Michael: Wow, there is so much wisdom in what everyone has said. Kathy, I love that, I haven’t heard that line before about building with, not for. I’m going to put that on a poster somewhere. For me, I think thinking about Antionette what you said, and Chris, your efforts to bring new people in the government. It also makes me think about how important it is to diversify who gets to do the building or who gets to be the person re-designing the system.
I think one of the statistic I’m never going to forget is there’s this political scientist at Stanford named Nick Carnes, and his research shows that even though 50% of Americans are working class, the percent of Congress that was working class has been stuck at 2% for 6 decades. It’s literally a flatline, it’s never changed. I’m sure it’s the same or similar in tech, or philanthropy or the private sector or whatever. We’re not going to change that in five years but as to your point, Wendy, that’s not a leaky pipe, that is a disaster.
In the next five years, you know, I think a lot of people are open and thinking about new ways to structure their work. I think making sure we’re not just consulting with, but hiring, promoting, empowering people directly who have lived experiences with many of these systems that have failed is something I’m trying to re-affirm in all the work I do. That’s my closing thoughts.

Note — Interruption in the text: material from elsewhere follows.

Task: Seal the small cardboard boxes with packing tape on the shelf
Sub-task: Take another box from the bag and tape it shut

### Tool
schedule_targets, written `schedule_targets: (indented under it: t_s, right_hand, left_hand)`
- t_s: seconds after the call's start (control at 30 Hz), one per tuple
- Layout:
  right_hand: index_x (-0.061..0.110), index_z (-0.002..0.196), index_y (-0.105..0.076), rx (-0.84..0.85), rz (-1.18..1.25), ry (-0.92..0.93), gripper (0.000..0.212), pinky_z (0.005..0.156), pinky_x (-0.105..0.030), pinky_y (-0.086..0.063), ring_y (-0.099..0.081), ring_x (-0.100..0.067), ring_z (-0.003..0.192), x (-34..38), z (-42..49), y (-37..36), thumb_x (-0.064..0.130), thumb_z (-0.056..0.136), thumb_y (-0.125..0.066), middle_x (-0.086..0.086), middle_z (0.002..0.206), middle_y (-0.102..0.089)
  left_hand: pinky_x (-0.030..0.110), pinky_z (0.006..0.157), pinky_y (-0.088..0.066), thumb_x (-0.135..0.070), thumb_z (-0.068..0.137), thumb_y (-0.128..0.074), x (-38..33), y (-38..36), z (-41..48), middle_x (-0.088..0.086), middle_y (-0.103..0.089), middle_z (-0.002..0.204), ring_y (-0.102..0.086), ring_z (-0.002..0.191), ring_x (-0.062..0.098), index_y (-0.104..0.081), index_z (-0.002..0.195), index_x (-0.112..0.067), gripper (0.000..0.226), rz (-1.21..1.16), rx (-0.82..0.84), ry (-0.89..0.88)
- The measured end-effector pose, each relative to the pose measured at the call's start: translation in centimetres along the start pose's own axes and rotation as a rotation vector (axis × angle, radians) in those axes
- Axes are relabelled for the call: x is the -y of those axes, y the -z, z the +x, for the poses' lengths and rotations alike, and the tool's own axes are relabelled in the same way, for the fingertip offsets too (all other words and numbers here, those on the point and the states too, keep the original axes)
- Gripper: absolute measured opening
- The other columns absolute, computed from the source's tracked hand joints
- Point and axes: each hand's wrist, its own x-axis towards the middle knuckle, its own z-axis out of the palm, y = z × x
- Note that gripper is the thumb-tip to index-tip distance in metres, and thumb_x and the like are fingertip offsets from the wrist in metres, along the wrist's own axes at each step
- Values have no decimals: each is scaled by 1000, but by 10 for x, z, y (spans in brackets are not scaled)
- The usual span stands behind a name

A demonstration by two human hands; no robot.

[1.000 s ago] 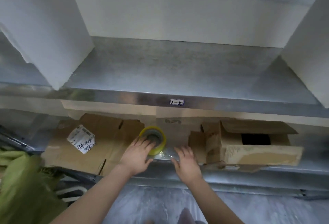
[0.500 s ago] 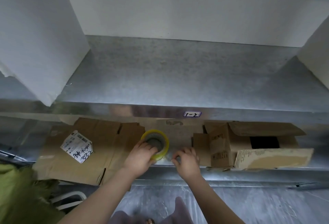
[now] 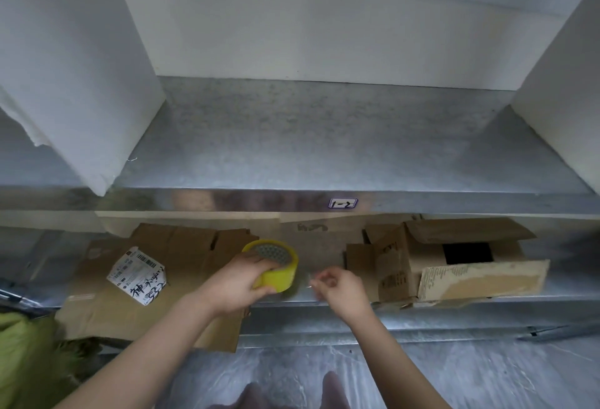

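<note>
My left hand (image 3: pixel 238 283) grips a yellow roll of packing tape (image 3: pixel 277 267) lifted just above the lower metal shelf (image 3: pixel 324 324). My right hand (image 3: pixel 337 288) sits just to the right of the roll, its fingers pinching the clear loose end of the tape. A small cardboard box (image 3: pixel 454 262) stands on the same shelf at the right, its top flaps open and a dark opening showing. A flattened cardboard box (image 3: pixel 146 278) with a white shipping label (image 3: pixel 138 275) lies at the left.
The upper metal shelf (image 3: pixel 324 142) carries a tag "1-2" (image 3: pixel 342 203) on its front edge, with white foam blocks (image 3: pixel 71 61) at left and right. A green fabric thing (image 3: pixel 26 360) lies at the lower left. The grey floor (image 3: pixel 454 376) shows below.
My left hand has closed round the tape roll and raised it off the shelf. My right hand went from flat on the shelf to pinching the tape end.
</note>
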Motion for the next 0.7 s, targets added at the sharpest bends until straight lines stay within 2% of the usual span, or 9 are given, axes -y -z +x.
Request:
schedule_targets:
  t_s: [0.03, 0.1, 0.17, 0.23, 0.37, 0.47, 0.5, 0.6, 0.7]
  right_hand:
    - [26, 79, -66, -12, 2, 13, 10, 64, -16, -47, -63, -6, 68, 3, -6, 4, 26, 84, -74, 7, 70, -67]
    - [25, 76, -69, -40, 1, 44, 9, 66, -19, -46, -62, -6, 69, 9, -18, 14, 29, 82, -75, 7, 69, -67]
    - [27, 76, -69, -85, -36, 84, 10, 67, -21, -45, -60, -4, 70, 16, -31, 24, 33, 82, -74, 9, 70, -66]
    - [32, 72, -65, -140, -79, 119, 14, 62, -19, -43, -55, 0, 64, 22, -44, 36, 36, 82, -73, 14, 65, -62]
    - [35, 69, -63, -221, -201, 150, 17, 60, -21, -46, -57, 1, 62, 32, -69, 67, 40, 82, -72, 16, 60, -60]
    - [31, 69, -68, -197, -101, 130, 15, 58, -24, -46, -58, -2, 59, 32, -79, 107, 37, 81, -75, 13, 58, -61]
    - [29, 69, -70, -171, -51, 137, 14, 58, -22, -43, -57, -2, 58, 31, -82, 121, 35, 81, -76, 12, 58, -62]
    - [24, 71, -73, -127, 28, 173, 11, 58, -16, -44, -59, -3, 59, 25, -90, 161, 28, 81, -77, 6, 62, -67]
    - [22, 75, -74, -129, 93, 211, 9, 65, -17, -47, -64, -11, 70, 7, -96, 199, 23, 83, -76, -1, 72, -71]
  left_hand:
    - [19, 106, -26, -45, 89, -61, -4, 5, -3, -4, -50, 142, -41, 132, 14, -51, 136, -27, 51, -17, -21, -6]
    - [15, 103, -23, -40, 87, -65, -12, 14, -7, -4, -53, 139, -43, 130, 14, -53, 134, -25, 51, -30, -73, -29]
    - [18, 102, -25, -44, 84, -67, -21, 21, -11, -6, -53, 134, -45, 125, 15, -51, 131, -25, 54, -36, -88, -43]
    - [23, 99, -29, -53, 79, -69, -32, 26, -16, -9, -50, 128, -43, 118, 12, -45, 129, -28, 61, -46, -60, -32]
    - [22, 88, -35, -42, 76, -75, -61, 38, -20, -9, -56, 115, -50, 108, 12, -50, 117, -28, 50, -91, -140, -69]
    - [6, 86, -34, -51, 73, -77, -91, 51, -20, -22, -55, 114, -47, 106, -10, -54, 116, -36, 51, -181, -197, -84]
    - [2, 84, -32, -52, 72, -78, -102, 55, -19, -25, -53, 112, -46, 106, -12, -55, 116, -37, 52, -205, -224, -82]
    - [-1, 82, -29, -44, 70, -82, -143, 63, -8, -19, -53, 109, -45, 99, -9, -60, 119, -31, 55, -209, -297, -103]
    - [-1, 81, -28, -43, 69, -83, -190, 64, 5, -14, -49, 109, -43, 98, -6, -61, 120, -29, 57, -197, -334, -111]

Amy: [chuckles] Thank you, I think that brings a lot of these thoughts together and in a bigger way, moving beyond just designing with, but to the place of can we get a world where the world is designed by people in the world as well. I think there’s lots of steps we need to get there. We’re not going to get there in five years, but we’ll see where we go, where we can go with it. Please thank me in- please join me in thanking this incredible panel of experts that weighed in on this concept of equity. Congrats to all of you.
I think you’ve really identified where we can go from here, and if we get it right, and the next right step we can do to put this work into action. Many of you are already living this, but I’m just really grateful for you to be here with me today. Thanks for sharing your thoughts and insights. Also thanks to Code for America for leading the way and convening all of these people from academia, from policy, from government together to talk about this incredibly important topic. Thank you, and enjoy the rest of the time.